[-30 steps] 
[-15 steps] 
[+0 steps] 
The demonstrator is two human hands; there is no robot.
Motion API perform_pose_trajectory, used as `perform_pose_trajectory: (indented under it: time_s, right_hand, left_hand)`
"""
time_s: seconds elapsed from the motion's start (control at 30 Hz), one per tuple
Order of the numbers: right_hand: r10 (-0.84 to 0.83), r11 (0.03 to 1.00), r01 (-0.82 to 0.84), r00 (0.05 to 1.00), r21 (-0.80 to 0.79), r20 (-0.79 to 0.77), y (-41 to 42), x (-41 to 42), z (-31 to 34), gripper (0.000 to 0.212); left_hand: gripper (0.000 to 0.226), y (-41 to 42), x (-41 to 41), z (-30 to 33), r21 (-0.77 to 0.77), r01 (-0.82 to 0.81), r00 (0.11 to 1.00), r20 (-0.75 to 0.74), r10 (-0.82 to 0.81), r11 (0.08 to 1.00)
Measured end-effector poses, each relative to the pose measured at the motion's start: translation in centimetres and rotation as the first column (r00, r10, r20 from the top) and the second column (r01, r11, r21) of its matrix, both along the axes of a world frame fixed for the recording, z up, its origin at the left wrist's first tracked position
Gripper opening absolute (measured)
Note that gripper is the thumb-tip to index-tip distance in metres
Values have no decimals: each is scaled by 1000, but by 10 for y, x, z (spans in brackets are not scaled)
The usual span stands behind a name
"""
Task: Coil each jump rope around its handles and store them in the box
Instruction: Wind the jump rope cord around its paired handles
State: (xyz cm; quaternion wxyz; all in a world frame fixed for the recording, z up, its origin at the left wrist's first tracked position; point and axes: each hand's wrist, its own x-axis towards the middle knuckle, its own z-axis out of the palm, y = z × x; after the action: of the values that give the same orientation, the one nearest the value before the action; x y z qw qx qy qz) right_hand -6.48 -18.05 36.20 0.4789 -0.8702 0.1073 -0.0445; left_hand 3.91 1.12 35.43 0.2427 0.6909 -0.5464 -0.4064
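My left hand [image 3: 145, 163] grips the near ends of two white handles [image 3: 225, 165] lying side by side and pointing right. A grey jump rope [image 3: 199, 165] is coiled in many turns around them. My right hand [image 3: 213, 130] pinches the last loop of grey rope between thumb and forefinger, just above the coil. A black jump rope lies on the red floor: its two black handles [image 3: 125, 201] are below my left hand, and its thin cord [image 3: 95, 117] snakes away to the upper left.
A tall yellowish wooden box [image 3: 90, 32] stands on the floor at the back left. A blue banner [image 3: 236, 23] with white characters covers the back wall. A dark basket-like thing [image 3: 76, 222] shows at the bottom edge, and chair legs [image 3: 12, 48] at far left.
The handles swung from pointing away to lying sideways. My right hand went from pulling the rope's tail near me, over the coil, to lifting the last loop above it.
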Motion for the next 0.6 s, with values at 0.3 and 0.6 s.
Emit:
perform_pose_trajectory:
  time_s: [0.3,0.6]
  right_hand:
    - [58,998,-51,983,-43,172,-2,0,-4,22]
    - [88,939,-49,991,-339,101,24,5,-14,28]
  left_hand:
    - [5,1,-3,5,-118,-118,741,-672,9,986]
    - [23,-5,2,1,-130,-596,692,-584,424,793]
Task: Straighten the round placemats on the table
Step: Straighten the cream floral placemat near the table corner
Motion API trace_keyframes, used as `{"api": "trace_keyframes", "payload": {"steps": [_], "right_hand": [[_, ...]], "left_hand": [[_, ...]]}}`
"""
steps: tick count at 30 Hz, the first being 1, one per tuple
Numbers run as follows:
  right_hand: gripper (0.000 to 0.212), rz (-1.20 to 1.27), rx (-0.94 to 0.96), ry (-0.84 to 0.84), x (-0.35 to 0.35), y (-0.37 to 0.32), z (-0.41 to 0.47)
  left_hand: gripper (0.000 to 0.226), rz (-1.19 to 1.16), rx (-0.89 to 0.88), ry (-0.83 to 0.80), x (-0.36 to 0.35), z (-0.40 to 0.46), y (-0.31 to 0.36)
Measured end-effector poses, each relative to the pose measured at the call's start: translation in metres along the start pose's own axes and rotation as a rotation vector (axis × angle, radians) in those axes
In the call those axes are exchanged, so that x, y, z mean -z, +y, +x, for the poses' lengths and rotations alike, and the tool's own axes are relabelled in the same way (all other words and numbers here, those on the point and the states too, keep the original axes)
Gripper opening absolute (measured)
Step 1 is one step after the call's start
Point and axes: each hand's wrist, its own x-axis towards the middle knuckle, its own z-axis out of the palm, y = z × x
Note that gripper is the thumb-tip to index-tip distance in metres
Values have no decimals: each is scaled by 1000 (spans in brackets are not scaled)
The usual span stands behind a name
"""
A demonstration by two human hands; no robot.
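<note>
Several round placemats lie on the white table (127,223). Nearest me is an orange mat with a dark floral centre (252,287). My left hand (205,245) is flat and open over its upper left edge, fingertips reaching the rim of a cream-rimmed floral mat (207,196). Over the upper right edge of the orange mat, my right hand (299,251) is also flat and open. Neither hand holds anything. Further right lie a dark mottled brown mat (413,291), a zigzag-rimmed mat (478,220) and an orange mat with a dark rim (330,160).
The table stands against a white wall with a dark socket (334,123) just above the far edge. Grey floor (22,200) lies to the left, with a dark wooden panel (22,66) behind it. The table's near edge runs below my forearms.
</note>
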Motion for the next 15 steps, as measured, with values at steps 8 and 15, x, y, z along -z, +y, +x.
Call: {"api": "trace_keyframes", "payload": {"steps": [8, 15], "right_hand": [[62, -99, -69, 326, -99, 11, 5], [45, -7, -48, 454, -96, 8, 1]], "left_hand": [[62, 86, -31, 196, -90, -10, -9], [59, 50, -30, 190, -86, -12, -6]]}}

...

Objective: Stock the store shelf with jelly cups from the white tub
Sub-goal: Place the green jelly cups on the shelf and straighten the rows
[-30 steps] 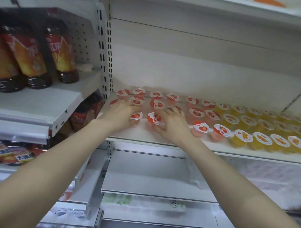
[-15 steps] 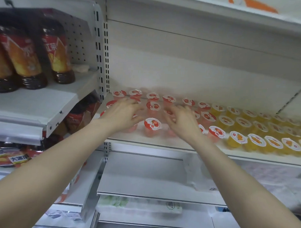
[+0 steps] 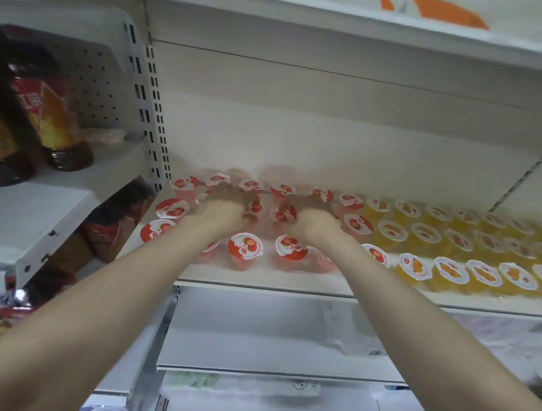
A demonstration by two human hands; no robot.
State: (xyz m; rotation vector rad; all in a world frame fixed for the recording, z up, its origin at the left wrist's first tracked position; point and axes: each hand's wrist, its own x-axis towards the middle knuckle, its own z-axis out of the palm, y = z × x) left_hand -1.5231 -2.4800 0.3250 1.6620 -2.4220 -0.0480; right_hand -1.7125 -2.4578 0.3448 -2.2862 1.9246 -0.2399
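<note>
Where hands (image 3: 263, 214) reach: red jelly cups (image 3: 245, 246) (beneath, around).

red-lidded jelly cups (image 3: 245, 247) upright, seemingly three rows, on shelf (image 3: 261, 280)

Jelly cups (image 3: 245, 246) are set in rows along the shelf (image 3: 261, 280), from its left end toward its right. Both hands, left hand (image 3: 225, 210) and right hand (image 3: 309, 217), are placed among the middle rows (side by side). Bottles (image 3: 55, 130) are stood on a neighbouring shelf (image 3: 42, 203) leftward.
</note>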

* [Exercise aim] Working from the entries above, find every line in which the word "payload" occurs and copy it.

* [Answer to the exercise]
Motion API trace_keyframes, used as `{"api": "trace_keyframes", "payload": {"steps": [_], "right_hand": [[_, ...]], "left_hand": [[_, ...]]}}`
Call: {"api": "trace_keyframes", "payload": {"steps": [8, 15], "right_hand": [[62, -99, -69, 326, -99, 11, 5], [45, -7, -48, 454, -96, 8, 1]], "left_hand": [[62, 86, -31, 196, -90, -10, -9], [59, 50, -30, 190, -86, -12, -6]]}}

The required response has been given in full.